April 5th with Pocahontas, 777, and A Lucky Goddess

Fortuna lightly balances the orb of sovereignty between thumb and finger in a Dutch painting of ca 1530 (Musée des Beaux-Arts de Strasbourg)
Ah yes, April 5th, the Festival for Good Luck day (Nones of April).  Fortuna, the Lady Luck to whom all gamblers pray.  Fortuna's father was said to be Jupiter and like him, she could also be bountiful.  Evidence of Fortuna worship has been found as far north as Castlecary, Scotland and an altar and statue can now be viewed at the Hunterian Museum in Glasgow. Unlike most of the other gods and goddess, Fortuna did not disappear with the ascendancy of Christianity. In the 6th century, the Consolation of Philosophy, by statesman and philosopher Boethius, written while he faced execution, reflected: "...most coincidental events are part of God's hidden plan which one should not resist or try to change." Of course, as the Christian faith became more and more worldly, the goddess Fortuna became their hidden secret.  Go to any casino on a Sunday morning and see all the Christians hitting the slots:  "Sweet Jesus!" you'll hear more often than not when someone hits 777. 

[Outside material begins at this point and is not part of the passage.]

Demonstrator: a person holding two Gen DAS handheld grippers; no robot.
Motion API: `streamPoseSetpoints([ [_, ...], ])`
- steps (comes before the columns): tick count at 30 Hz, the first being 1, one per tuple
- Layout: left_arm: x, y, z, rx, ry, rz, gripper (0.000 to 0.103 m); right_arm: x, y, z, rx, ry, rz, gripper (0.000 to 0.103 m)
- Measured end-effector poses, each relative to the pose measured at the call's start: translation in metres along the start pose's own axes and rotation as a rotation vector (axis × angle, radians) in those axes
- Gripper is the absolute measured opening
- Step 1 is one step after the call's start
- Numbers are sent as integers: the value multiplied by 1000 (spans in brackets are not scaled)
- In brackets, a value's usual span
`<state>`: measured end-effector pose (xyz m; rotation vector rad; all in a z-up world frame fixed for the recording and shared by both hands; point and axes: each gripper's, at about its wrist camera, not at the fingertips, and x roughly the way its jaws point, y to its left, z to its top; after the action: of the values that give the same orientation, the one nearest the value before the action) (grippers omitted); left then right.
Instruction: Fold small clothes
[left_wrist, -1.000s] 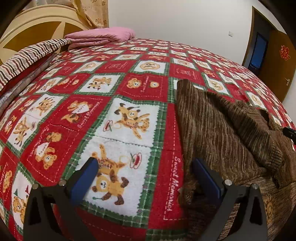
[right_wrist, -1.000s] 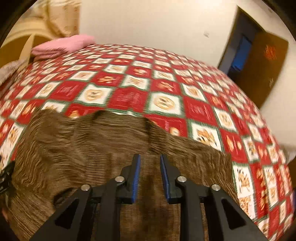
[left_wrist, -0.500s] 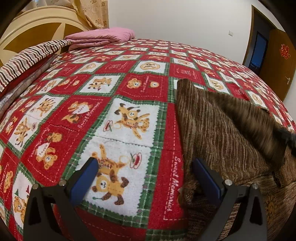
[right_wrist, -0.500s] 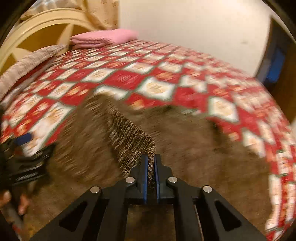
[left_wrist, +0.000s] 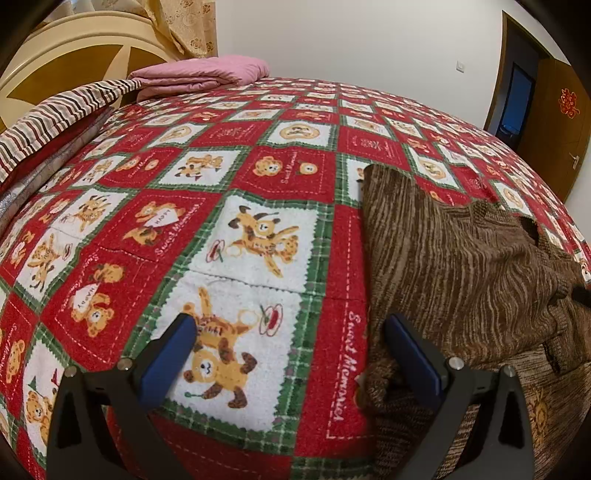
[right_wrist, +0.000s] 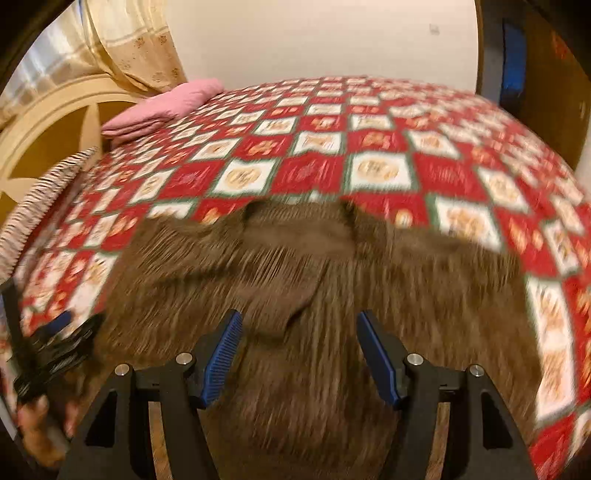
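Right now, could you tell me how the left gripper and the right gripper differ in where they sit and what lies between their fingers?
The left gripper hangs over the bear-print bedspread, at the edge of the brown knitted garment; the right gripper hangs over the garment's middle. Bedspread shows between the left fingers, a folded-over flap of the garment between the right ones. The right jaws have just been opening, with no pad pressing the flap. Both stand open and have blue pads.

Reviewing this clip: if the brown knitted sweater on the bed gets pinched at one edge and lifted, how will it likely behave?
The brown sweater would probably droop: its folded-over sleeve lies limp and creased. The ribbed knit looks grippy, so slipping seems unlikely. Pushed, it would likely bunch up rather than slide on the quilt.
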<state>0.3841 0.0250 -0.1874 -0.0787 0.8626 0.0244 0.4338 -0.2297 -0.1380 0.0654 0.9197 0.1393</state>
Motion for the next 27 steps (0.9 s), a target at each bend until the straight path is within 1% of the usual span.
streamPoseSetpoints([
  [1, 0, 0, 0, -1, 0, -1, 103, 3, 2, -5, -2, 11, 4, 65],
  [2, 0, 0, 0, -4, -1, -3, 103, 4, 4, -12, -9, 31, 10, 59],
  [3, -1, 1, 0, -5, -2, -5, 103, 8, 6, -16, -16, 48, 16, 48],
  [4, -1, 1, 1, -7, -3, -7, 103, 12, 8, -19, -23, 55, 16, 41],
  [6, 0, 1, 0, -10, -4, -9, 103, 17, 11, -23, -37, 55, 20, 24],
  [7, 0, 2, 0, -12, -5, -12, 103, 19, 14, -24, -50, 52, 27, 19],
  [8, -1, 2, 0, -15, -6, -16, 103, 18, 18, -25, -71, 44, 12, 10],
  [9, -1, 4, 0, -20, -8, -23, 103, 15, 20, -26, -93, 37, -4, 5],
  [12, -2, 7, 0, -33, -14, -46, 103, -3, 32, -30, -150, 12, -9, 5],
  [15, -2, 9, 0, -43, -19, -61, 103, -20, 37, -34, -176, 11, -7, 5],
  [17, -3, 9, 0, -46, -21, -66, 103, -22, 38, -43, -195, 25, -35, 5],
  [19, -3, 9, -1, -45, -21, -67, 103, -10, 33, -52, -209, 61, -63, 5],
  [20, -3, 8, -1, -45, -22, -67, 103, -3, 29, -56, -201, 79, -58, 5],
  [24, -3, 8, -1, -41, -21, -63, 103, -7, 18, -54, -135, 65, -16, 6],
  [27, -2, 6, -1, -35, -20, -54, 103, -15, 18, -48, -124, 43, -69, 7],
])
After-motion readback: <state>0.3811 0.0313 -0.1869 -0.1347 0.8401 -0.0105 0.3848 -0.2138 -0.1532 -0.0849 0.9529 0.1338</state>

Oddly enough, Fortuna seems to have married into the Christian faith much as Pocahontas did on this day a thousand years later.


Pocahontas

 
As coincidence would have it, on this day in 1614 in colonial Virginia, Pocahontas marries Jamestown tobacco planter John Rolfe, and by doing so, ensured peace with the Native Americans because Pocahontas' dad was the leader of most of the tribes in the area.  I guess you could say Rolfe married up.   Fast forward to the year 1758, on this same day! What? Really, on this same day in Pennsylvania teenager Mary Jemison is kidnapped by Native Americans from her family's farm and spends the rest of her life with the Senecas nation.   She eventually wrote a best selling biography about her captive history and it became a huge hit and was sold at all the feed stores.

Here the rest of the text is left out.